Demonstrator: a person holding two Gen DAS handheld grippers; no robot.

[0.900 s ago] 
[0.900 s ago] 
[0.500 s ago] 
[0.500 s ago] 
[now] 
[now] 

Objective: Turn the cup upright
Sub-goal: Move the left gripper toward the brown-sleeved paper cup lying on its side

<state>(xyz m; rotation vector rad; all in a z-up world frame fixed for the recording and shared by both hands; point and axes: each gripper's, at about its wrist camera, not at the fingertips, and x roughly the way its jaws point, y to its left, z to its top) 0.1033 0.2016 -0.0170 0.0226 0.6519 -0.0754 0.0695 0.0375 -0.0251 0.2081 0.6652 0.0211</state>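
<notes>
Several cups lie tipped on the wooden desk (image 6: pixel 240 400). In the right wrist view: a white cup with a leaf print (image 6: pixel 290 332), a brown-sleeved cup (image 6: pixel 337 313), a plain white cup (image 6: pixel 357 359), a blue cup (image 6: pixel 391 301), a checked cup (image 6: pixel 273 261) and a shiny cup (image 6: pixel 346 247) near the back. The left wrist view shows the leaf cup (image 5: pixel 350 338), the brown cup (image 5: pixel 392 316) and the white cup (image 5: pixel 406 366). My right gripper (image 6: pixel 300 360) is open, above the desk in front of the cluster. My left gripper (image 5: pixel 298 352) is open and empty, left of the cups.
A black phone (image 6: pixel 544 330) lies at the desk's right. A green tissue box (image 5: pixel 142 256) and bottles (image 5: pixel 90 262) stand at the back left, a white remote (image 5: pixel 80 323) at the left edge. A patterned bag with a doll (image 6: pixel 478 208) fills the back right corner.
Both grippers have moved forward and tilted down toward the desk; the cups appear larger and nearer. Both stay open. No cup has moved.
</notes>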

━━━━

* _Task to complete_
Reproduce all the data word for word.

* _Response_
Demonstrator: a person holding two Gen DAS handheld grippers; no robot.

[0.900 s ago] 
[0.900 s ago] 
[0.500 s ago] 
[0.500 s ago] 
[now] 
[now] 

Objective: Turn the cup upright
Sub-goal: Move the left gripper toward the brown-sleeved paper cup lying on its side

<state>(xyz m; rotation vector rad; all in a z-up world frame fixed for the recording and shared by both hands; point and axes: each gripper's, at about its wrist camera, not at the fingertips, and x roughly the way its jaws point, y to its left, z to its top) 0.1033 0.2016 -0.0170 0.0226 0.6519 -0.0754 0.0695 0.0375 -0.0251 0.2081 0.6652 0.0211</state>
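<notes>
Several cups lie tipped on the wooden desk (image 6: pixel 240 400). In the right wrist view: a white cup with a leaf print (image 6: pixel 290 332), a brown-sleeved cup (image 6: pixel 337 313), a plain white cup (image 6: pixel 357 359), a blue cup (image 6: pixel 391 301), a checked cup (image 6: pixel 273 261) and a shiny cup (image 6: pixel 346 247) near the back. The left wrist view shows the leaf cup (image 5: pixel 350 338), the brown cup (image 5: pixel 392 316) and the white cup (image 5: pixel 406 366). My right gripper (image 6: pixel 300 360) is open, above the desk in front of the cluster. My left gripper (image 5: pixel 298 352) is open and empty, left of the cups.
A black phone (image 6: pixel 544 330) lies at the desk's right. A green tissue box (image 5: pixel 142 256) and bottles (image 5: pixel 90 262) stand at the back left, a white remote (image 5: pixel 80 323) at the left edge. A patterned bag with a doll (image 6: pixel 478 208) fills the back right corner.
Both grippers have moved forward and tilted down toward the desk; the cups appear larger and nearer. Both stay open. No cup has moved.
</notes>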

The work on this exercise has been completed.